The old regions of Morocco (1997–2015)

| Map number | Region | Capital |
|---|---|---|
| 1 | Oued Ed-Dahab-Lagouira | Dakhla |
| 2 | Laâyoune-Boujdour-Sakia El Hamra | Laâyoune |
| 3 | Guelmim-Es Semara | Guelmim |
| 4 | Souss-Massa-Drâa | Agadir |
| 5 | Gharb-Chrarda-Béni Hssen | Kénitra |
| 6 | Chaouia-Ouardigha | Settat |
| 7 | Marrakech-Tensift-El Haouz | Marrakesh |
| 8 | Oriental | Oujda |
| 9 | Grand Casablanca | Casablanca |
| 10 | Rabat-Salé-Zemmour-Zaer | Rabat |
| 11 | Doukkala-Abda | Safi |
| 12 | Tadla-Azilal | Béni Mellal |
| 13 | Meknès-Tafilalet | Meknès |
| 14 | Fès-Boulemane | Fès |
| 15 | Taza-Al Hoceima-Taounate | Al Hoceima |
| 16 | Tangier-Tetouan | Tangier |

The entirety of Oued Ed-Dahab-Lagouira (1), the vast majority of Laâyoune-Boujdour-Sakia El Hamra (2), and part of Guelmim-Es Semara (3) were situated within the disputed territory of Western Sahara. The sovereignty of Western Sahara is disputed between Morocco and the Polisario Front which claims the territory as the independent Sahrawi Arab Democratic Republic. Most of the region is administered by Morocco as its Southern Provinces. The Polisario Front, based in headquarters at Tindouf in south western Algeria, controls only those areas east of the Moroccan Wall.

==Regions before 1997==
Before 1997, Morocco was divided into seven regions: Central, Eastern, North-Central, Northwestern, South-Central, Southern, and Tansift.

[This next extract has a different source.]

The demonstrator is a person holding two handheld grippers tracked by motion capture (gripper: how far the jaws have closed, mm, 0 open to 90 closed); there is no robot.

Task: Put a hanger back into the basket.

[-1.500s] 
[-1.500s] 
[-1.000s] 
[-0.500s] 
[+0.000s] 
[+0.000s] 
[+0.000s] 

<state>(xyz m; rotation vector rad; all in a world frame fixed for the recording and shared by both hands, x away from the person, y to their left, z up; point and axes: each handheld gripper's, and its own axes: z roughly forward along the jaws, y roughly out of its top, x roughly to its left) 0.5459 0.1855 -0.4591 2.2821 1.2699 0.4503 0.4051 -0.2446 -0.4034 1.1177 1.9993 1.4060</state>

Dahir No. 1-59-351 of 1 Jumada II 1379 (December 2, 1959) regarding the territorial division of the Kingdom establishes an administrative organization structured around several levels of territorial collectivities, notably prefectures and communes.

Over the decades, several territorial redistricting measures were implemented to reflect demographic and administrative changes. Provinces were gradually established alongside prefectures, helping to further structure the territorial organization.